#### [What you are asked to do]
Write out exactly the lines from the one with "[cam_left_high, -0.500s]" through the last line of the data below, but not the pictures.

::::

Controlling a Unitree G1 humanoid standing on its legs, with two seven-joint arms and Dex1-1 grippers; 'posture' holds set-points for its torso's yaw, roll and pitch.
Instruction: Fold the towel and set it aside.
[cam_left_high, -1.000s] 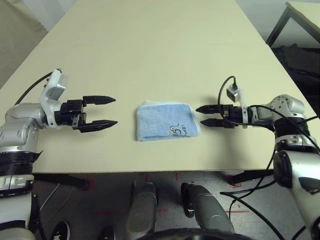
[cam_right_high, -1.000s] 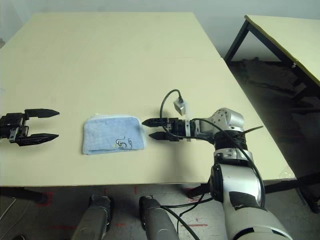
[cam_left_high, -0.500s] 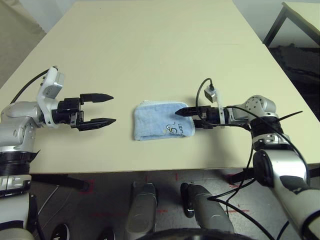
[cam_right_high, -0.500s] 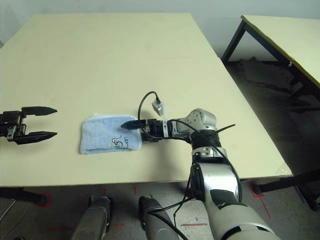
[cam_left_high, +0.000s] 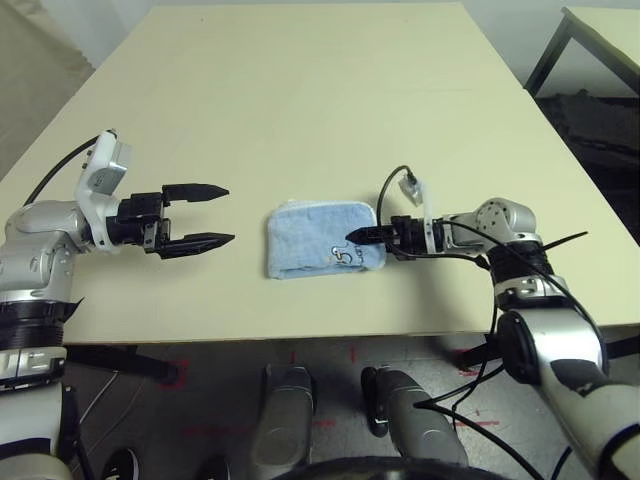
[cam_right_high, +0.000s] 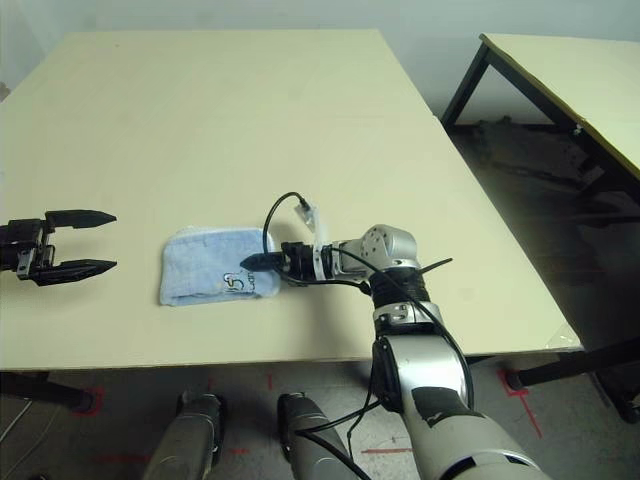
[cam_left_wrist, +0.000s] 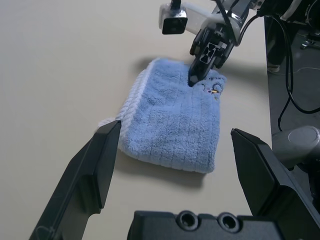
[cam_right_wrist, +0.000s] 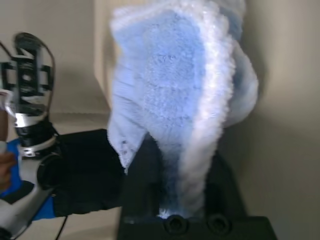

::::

#### [Solution for this problem]
[cam_left_high, -0.500s] 
[cam_right_high, -0.500s] 
[cam_left_high, +0.000s] 
[cam_right_high, +0.000s] 
[cam_left_wrist, +0.000s] 
[cam_right_wrist, +0.000s] 

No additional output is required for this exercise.